Requirement » When you copy the data, keep every line exactly as written and skip the pictures.

⟨

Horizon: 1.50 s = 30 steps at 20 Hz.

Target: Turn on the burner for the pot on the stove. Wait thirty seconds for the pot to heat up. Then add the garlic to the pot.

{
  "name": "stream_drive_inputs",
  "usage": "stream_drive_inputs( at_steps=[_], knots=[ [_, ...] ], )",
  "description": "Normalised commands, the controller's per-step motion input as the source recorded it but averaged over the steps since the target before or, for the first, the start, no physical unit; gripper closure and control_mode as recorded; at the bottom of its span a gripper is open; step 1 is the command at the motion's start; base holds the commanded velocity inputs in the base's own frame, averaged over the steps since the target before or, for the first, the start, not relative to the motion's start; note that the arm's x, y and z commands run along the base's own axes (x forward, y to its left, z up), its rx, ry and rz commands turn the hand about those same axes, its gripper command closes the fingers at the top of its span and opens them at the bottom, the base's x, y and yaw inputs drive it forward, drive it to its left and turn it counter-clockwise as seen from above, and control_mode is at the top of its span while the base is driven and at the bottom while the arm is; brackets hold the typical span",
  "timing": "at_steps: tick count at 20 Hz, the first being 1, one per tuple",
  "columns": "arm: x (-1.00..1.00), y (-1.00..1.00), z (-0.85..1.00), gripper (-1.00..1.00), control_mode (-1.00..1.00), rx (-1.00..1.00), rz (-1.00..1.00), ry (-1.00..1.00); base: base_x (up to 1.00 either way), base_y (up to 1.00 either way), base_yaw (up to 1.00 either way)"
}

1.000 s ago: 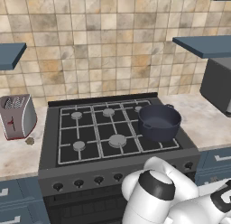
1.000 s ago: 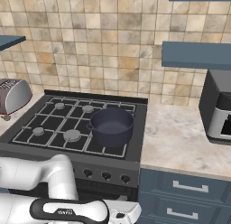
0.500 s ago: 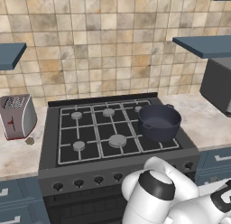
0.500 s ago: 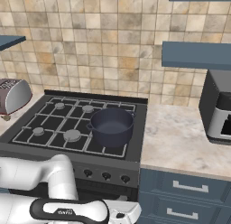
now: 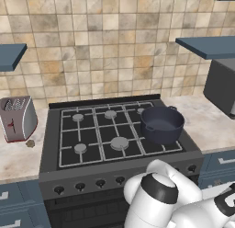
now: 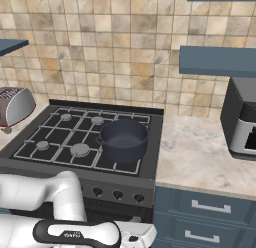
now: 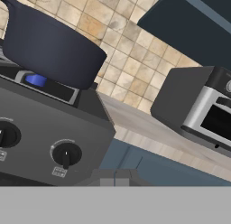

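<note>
The dark navy pot [image 5: 161, 125] [image 6: 123, 140] stands on the front right burner of the stove [image 5: 94, 130] [image 6: 55, 142]. In the hand view a small blue flame [image 7: 36, 79] glows under the pot [image 7: 49, 42]. The garlic [image 5: 30, 143] is a tiny tan lump on the left counter, just in front of the toaster. My gripper [image 7: 114, 178] is low in front of the stove's front panel, a short way back from the rightmost knob [image 7: 66, 154]. Its fingertips are together, shut on nothing.
A silver toaster [image 5: 17, 118] [image 6: 15, 106] sits left of the stove. A grey toaster oven [image 6: 242, 119] [image 7: 198, 105] stands on the right counter [image 6: 200, 157]. Blue shelves [image 6: 217, 59] hang on the tiled wall. Blue drawers [image 6: 205, 207] lie under the counter.
</note>
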Motion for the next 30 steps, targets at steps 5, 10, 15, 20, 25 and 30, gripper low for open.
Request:
stream_drive_inputs(
  at_steps=[5,10,15,20,25,30],
  knots=[
    [0.0,0.0,0.0,1.0,-1.0,0.0,0.0,0.0,0.0,0.0,0.0],
    [0.0,0.0,0.0,1.0,-1.0,0.0,0.0,0.0,0.0,0.0,0.0],
    [0.0,0.0,0.0,1.0,-1.0,0.0,0.0,0.0,0.0,0.0,0.0],
    [0.0,0.0,0.0,1.0,-1.0,0.0,0.0,0.0,0.0,0.0,0.0],
    [0.0,0.0,0.0,1.0,-1.0,0.0,0.0,0.0,0.0,0.0,0.0],
    [0.0,0.0,0.0,1.0,-1.0,0.0,0.0,0.0,0.0,0.0,0.0]
  ],
)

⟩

Written answer »
Horizon: 1.50 s = 30 steps at 20 Hz.

Target: Turn on the burner for the pot on the stove. Wait thirty seconds for the pot to heat up. Then add the garlic to the pot.

{
  "name": "stream_drive_inputs",
  "usage": "stream_drive_inputs( at_steps=[_], knots=[ [_, ...] ], )",
  "description": "Normalised commands, the controller's per-step motion input as the source recorded it but averaged over the steps since the target before or, for the first, the start, no physical unit; gripper closure and control_mode as recorded; at the bottom of its span a gripper is open; step 1 is the command at the motion's start; base holds the commanded velocity inputs in the base's own frame, averaged over the steps since the target before or, for the first, the start, not relative to the motion's start; note that the arm's x, y and z commands run along the base's own axes (x forward, y to its left, z up), its rx, ry and rz commands turn the hand about those same axes, its gripper command closes the fingers at the top of its span and opens them at the bottom, the base's x, y and yaw inputs drive it forward, drive it to its left and turn it counter-clockwise as seen from above, and control_mode is at the top of its span while the base is driven and at the bottom while the arm is; brackets hold the typical span",
  "timing": "at_steps: tick count at 20 Hz, the first being 1, one per tuple",
  "columns": "arm: x (-1.00..1.00), y (-1.00..1.00), z (-0.85..1.00), gripper (-1.00..1.00), control_mode (-1.00..1.00), rx (-1.00..1.00), rz (-1.00..1.00), ry (-1.00..1.00); base: base_x (up to 1.00 either way), base_y (up to 1.00 either way), base_yaw (up to 1.00 either way)"
}

1.000 s ago: 
1.000 s ago: 
0.500 s ago: 
0.500 s ago: 
now: 
now: 
now: 

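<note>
The dark navy pot [image 5: 161, 125] [image 6: 123, 140] stands on the front right burner of the stove [image 5: 94, 130] [image 6: 55, 142]. In the hand view a small blue flame [image 7: 36, 79] glows under the pot [image 7: 49, 42]. The garlic [image 5: 30, 143] is a tiny tan lump on the left counter, just in front of the toaster. My gripper [image 7: 114, 178] is low in front of the stove's front panel, a short way back from the rightmost knob [image 7: 66, 154]. Its fingertips are together, shut on nothing.
A silver toaster [image 5: 17, 118] [image 6: 15, 106] sits left of the stove. A grey toaster oven [image 6: 242, 119] [image 7: 198, 105] stands on the right counter [image 6: 200, 157]. Blue shelves [image 6: 217, 59] hang on the tiled wall. Blue drawers [image 6: 205, 207] lie under the counter.
</note>
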Motion for the next 30 steps, targets at steps 5, 10, 15, 20, 25 and 30, gripper low for open.
Request:
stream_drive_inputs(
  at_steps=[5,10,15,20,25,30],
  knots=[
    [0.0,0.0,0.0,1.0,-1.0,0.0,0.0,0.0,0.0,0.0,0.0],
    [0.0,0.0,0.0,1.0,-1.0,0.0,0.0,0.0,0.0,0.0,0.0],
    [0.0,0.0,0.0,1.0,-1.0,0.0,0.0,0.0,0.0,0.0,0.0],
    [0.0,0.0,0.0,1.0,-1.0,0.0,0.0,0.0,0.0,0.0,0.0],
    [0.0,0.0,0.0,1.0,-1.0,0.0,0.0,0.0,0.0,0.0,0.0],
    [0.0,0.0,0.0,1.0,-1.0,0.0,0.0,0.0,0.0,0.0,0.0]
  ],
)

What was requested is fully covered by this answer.